Let’s take a moment to explain some mark-recapture basics. In my last blog, I spoke about using computer vision to aid in identifying and re-identifying individuals from photographs. The ability to use natural markings for the identification of individuals in a population naturally enables the use of mark-recapture methods to estimate important parameters like abundance.
In mark-recapture experiments, a proportion of a population is captured, marked, and released back into the population. In the simplest of scenarios, a second group is recaptured. The proportion of marked individuals in the second sample should be representative of the proportion of marked individuals in the entire population. This is the Lincoln Petersen Estimator.
Grab yourself a shuffled deck of playing cards and deal 10 cards from the top. There’s a nice simulator here. Make a note of what cards you draw; these will be our marked individuals. After returning these to the deck, shuffle and draw ten more. This is our second sample. We can estimate the number of cards in the deck by using the Lincoln-Petersen Estimator, N = n1n2/m2, where n1 and n2 are the number of cards dealt in each hand (10) and m2 is the number of “marked” cards from the first hand seen again in the second hand. On average this will be about two cards and result in an estimate of 50 cards in the deck.
Statistically, this is equivalent to estimating the number of cards that would need to be in the deck to explain the number of successes we observe (seeing a previously drawn card) in a sequence of 10 new cards sampled without replacement. The expected number of successes in 10 cards, m2, according to the hypergeometric distribution, is equal to the number of draws n2, multiplied by the proportion of successes in the population n1/N. Rewriting m2 = n2n1/N gives our estimator N = n1n2/m2 We’ve just created our first closed-population model; closed because our estimator relies on N being a fixed value and thus we cannot add or remove cards from the deck between dealing the two hands.

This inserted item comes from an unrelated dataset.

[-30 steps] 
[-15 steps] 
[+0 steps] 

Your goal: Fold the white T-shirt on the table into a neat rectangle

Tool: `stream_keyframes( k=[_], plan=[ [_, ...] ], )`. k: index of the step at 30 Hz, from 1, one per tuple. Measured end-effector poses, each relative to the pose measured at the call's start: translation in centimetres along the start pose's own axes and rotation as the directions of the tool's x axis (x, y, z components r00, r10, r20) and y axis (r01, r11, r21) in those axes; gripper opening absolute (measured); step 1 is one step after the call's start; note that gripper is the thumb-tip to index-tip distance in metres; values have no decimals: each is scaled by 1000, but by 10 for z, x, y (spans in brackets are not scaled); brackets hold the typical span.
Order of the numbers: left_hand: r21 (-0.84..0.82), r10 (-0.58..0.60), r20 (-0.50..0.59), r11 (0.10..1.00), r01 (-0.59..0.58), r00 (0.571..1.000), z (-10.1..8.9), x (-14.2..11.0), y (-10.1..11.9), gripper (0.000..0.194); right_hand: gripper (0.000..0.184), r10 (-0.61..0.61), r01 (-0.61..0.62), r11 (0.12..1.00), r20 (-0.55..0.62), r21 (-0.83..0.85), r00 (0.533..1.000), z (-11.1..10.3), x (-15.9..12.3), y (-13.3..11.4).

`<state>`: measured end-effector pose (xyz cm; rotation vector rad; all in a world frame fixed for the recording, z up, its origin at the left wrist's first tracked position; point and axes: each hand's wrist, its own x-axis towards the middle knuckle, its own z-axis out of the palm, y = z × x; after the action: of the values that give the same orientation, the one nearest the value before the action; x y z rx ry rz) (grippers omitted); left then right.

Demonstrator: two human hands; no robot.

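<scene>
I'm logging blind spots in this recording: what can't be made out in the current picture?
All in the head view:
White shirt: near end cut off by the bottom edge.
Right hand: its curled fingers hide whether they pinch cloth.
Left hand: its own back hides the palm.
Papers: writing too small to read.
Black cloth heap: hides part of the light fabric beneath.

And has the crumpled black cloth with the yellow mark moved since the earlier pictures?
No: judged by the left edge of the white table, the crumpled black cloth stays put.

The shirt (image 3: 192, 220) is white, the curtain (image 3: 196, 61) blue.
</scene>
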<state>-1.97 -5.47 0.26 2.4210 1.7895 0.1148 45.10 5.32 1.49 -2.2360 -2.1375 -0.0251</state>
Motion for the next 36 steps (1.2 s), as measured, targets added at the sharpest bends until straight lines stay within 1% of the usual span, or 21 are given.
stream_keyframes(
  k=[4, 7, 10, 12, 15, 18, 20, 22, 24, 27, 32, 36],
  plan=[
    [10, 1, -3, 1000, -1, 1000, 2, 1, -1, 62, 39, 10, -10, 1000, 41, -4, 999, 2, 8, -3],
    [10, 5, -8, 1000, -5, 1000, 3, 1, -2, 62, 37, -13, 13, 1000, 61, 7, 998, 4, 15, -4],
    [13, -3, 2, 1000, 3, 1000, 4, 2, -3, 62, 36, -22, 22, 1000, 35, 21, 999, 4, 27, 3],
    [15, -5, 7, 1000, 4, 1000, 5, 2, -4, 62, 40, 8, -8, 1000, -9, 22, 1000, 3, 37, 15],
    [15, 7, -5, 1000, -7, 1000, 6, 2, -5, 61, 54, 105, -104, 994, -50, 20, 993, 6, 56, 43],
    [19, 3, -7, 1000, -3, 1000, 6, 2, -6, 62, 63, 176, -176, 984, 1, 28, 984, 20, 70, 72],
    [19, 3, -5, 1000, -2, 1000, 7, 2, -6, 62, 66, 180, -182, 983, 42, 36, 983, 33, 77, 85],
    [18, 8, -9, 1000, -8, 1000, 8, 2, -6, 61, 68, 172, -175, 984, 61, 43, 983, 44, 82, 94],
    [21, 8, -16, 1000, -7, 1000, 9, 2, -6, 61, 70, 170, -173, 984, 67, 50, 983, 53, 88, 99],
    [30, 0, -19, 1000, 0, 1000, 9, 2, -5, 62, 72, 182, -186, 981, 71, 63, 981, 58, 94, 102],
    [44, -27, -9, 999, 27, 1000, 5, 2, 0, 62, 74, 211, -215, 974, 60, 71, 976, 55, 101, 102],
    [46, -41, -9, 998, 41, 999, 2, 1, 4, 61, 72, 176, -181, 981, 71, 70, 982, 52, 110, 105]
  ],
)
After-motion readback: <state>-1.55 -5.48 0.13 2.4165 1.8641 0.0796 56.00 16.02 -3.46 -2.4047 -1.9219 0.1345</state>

Another way to consider our capture information is in the form of capture histories for each card that we have encountered. For example, if we encounter the queen of hearts in the first hand and again in the second hand, we would denote this as a capture history of {11}, present on both occasions. Alternatively, we could have seen the card for the first time in the second hand, which would give a capture history of {01}. With two sampling occasions, there are three possible capture histories that we can see {11, 10, 01} and a fourth that we can’t see {00}. We can model the observed frequencies of each encounter history with the multinomial distribution so that we can estimate how many cards in the deck we didn’t see. That is, those that had an encounter history of {00}. Deriving this ultimately leads to the same estimator for N above, the benefit, however, is that the extension to multiple sampling occasions is straightforward, and we can also begin to design models with parameters that estimate things like survival between sampling occasions and immigration into the population. The math involved become a little more difficult to demonstrate by hand, but the concepts are similar.
Now, think about how our deck of cards relates to what is going on in the wild. How do we ensure our deck is being shuffled? Are we adding and removing cards to the deck?